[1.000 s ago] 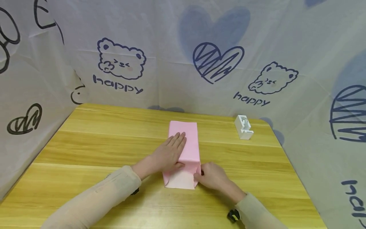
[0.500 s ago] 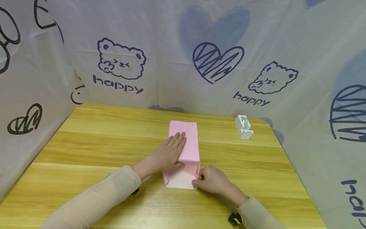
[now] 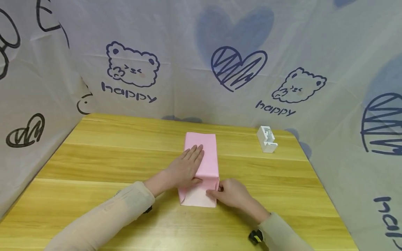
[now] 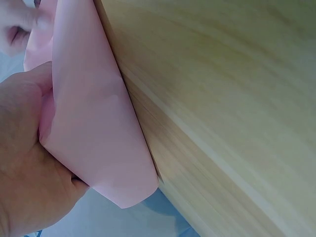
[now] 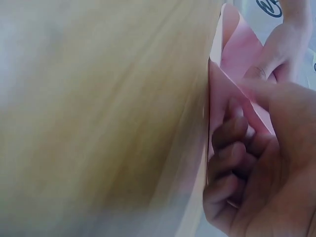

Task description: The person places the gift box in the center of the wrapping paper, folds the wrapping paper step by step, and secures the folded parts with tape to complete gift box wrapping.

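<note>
A long pink paper packet (image 3: 209,157) lies on the wooden table, its near end showing a paler flap (image 3: 196,198) with folded sides. Across its top my left hand (image 3: 185,169) rests flat, fingers straight and thumb toward the near end. At the near right corner my right hand (image 3: 232,192) pinches the paper's side fold between thumb and index finger, the thumb over the pale flap. The right wrist view shows that hand's other fingers (image 5: 224,168) curled beside the pink side wall (image 5: 219,98). Whatever the paper may enclose is hidden.
A small white tape dispenser (image 3: 267,141) stands at the back right of the wooden table (image 3: 110,150). Behind and at both sides hangs a pale cloth (image 3: 188,87) printed with bears and hearts.
My right hand slid toward the near corner and then back up a little, its thumb moving inward over the pale flap. The right side fold shifted with it. My left hand stayed put.
</note>
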`<state>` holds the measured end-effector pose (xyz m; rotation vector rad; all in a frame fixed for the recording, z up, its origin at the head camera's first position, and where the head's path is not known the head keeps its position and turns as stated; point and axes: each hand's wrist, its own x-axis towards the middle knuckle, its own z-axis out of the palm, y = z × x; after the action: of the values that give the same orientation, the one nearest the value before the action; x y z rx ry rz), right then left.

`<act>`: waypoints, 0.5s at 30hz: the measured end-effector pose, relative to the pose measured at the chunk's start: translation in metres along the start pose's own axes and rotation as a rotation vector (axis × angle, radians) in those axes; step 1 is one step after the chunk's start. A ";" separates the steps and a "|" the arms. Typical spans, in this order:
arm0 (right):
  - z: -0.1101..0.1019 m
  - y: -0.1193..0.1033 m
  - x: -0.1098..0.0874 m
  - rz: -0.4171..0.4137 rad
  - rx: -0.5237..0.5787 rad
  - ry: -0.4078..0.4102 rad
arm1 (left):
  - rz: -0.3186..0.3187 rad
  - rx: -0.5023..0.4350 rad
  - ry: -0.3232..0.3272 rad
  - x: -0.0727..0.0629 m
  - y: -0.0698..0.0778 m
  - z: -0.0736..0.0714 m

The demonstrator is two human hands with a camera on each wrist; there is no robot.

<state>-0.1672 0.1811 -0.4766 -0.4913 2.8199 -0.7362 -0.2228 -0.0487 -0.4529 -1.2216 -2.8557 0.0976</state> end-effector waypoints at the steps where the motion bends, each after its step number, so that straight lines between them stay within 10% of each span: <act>1: 0.000 -0.001 0.002 0.002 -0.015 0.024 | 0.001 -0.004 0.003 0.000 0.000 0.000; 15: 0.003 -0.005 0.012 0.067 -0.185 0.132 | 0.003 0.006 0.013 0.000 -0.001 0.003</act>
<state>-0.1764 0.1712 -0.4773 -0.3861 3.0283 -0.5148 -0.2239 -0.0492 -0.4560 -1.2215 -2.8401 0.0981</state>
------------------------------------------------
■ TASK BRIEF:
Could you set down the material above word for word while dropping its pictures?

■ EXERCISE OUTPUT:
[1.000 s ago] 
[0.500 s ago] 
[now] 
[now] 
[now] 

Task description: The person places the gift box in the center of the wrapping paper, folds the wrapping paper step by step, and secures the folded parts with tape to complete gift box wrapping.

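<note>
A long pink paper packet (image 3: 209,157) lies on the wooden table, its near end showing a paler flap (image 3: 196,198) with folded sides. Across its top my left hand (image 3: 185,169) rests flat, fingers straight and thumb toward the near end. At the near right corner my right hand (image 3: 232,192) pinches the paper's side fold between thumb and index finger, the thumb over the pale flap. The right wrist view shows that hand's other fingers (image 5: 224,168) curled beside the pink side wall (image 5: 219,98). Whatever the paper may enclose is hidden.
A small white tape dispenser (image 3: 267,141) stands at the back right of the wooden table (image 3: 110,150). Behind and at both sides hangs a pale cloth (image 3: 188,87) printed with bears and hearts.
My right hand slid toward the near corner and then back up a little, its thumb moving inward over the pale flap. The right side fold shifted with it. My left hand stayed put.
</note>
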`<state>` holds the measured end-effector pose (xyz m; rotation vector rad; all in a frame fixed for the recording, z up, its origin at the head camera's first position, and where the head's path is not known the head keeps its position and turns as stated; point and axes: each hand's wrist, its own x-axis towards the middle knuckle, its own z-axis out of the palm, y = z × x; after the action: of the values that give the same orientation, the one nearest the value before the action; x y z rx ry rz), right then left.

`<act>`: waypoints, 0.5s at 30hz: the measured end-effector pose, relative to the pose measured at the chunk's start: translation in metres along the start pose's own axes and rotation as a rotation vector (axis × angle, radians) in those axes; step 1 is one step after the chunk's start. A ";" separates the steps and a "|" the arms. Typical spans, in this order:
arm0 (right):
  - z: -0.1101..0.1019 m
  - y: -0.1193..0.1033 m
  - x: -0.1098..0.0874 m
  - rz: -0.4171..0.4137 rad
  - rx: -0.5237..0.5787 rad
  - ry: -0.4078..0.4102 rad
arm1 (left):
  - rz: -0.3186..0.3187 rad
  - rx: -0.5023..0.4350 rad
  - ry: -0.3232..0.3272 rad
  - x: -0.0727..0.0629 m
  - y: -0.0698..0.0778 m
  - z: -0.0736..0.0714 m

The demonstrator is two human hands with a camera on each wrist; there is no robot.

<state>-0.1672 0.1811 -0.4766 -0.4913 2.8199 -0.7362 -0.2228 -0.0487 -0.4529 -1.2216 -2.8557 0.0976</state> end-effector waypoints at the steps where the motion bends, each after its step number, so that straight lines between them stay within 10% of each span: <act>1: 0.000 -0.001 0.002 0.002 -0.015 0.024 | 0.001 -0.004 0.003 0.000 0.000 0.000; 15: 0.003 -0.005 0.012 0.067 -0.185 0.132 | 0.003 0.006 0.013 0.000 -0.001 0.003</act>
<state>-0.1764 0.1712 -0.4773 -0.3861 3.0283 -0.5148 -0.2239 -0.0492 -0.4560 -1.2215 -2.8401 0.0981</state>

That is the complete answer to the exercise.